PS: The Blaat.cpp file couts the wrong value, it should of course cout mA instead of fA since fA is set after the cout...
PS:Blaat。cpp文件输出了错误的值,当然应该是cout mA而不是fA,因为fA是在cout之后设置的。
#1
6
I don't think python has the concept of return by reference, but here is my solution:
我不认为python有引用返回的概念,但我的解决方案是:
Blaat.i:
Blaat.i:
%module Blaat
%include typemaps.i
%apply int &OUTPUT { int & fA };
%{
/* Includes the header in the wrapper code */
#include "Blaat.hpp"
%}
/* Parse the header file to generate wrappers */
class Blaat
{
public:
Blaat();
void getA(int & fA);
void setA(const int fA);
~Blaat();
};
b.py:
b.py:
from Blaat import *
a = Blaat()
b = int(1)
a.setA(b)
b = a.getA()
Running:
运行:
python b.py
[Blaat::setA] fA = 1
[Blaat::getA] fA = 63
#2
2
Thanks Chris, this works! After a bit of more digging, it seems that the SWIG documentation is not complete.

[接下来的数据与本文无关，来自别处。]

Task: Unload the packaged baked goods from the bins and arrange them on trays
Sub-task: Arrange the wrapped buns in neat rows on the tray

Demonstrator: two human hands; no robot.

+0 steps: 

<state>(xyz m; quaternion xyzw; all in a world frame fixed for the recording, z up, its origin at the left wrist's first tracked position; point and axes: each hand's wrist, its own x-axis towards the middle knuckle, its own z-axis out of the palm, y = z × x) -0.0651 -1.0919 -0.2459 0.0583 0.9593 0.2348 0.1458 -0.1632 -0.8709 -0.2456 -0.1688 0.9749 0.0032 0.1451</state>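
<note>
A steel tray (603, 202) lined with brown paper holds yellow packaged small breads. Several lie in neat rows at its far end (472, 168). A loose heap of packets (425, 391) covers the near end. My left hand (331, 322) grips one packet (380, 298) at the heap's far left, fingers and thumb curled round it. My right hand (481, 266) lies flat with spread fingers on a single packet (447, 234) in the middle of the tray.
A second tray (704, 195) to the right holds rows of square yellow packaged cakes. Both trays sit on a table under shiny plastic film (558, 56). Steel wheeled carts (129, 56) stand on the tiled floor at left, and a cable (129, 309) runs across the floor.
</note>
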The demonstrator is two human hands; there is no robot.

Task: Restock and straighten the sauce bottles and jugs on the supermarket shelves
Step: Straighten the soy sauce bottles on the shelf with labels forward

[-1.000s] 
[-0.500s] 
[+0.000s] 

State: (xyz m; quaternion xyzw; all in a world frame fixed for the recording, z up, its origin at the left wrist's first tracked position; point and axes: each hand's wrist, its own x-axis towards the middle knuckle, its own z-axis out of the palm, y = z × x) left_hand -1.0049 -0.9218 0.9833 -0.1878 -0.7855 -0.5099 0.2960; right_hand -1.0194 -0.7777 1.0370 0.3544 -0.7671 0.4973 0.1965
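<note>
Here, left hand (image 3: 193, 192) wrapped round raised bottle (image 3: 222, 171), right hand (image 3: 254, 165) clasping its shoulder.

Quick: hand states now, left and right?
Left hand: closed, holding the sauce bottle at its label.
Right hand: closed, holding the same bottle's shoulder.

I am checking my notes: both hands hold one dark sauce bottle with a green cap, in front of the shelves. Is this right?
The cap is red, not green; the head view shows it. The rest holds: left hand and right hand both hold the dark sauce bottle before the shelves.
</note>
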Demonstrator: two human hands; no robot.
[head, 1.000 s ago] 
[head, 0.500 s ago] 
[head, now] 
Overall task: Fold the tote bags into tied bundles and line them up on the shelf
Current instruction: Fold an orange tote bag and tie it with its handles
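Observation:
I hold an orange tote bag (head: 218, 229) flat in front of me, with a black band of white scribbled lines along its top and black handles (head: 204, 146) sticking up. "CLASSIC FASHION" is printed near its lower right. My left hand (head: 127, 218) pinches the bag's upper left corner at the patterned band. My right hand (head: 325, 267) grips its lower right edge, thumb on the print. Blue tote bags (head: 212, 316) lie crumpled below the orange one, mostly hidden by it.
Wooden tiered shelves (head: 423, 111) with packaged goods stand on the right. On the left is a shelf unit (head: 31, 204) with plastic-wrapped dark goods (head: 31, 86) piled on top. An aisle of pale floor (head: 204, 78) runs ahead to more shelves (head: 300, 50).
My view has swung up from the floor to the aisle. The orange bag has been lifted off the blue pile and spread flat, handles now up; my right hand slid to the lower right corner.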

谢谢克里斯,这个工作!在进一步挖掘之后,SWIG文档似乎还没有完成。
SWIG type conversion using the typemaps.i library is described here. What I get from the example is that you HAVE to manually specify that you want an argument to be used as output (which means that the SWIG documentation on 'pointers and references' only holds for INPUT arguments only!).
使用类型转换刷新类型。这里描述了i库。我从示例中得到的是,您必须手动指定要将一个参数用作输出(这意味着关于“指针和引用”的SWIG文档仅用于输入参数!)
For the simple example above, it is sufficient to just including the .hpp file and let SWIG handle everything automatically.
对于上面的简单示例,只要包含.hpp文件并让SWIG自动处理一切就足够了。
Blaat.i:
Blaat.i:
%module Blaat
%include typemaps.i
%apply int &OUTPUT { int & fA };
%{
#include "Blaat.hpp"
%}
%include "Blaat.i"
PS: The Blaat.cpp file couts the wrong value, it should of course cout mA instead of fA since fA is set after the cout...
PS:Blaat。cpp文件输出了错误的值,当然应该是cout mA而不是fA,因为fA是在cout之后设置的。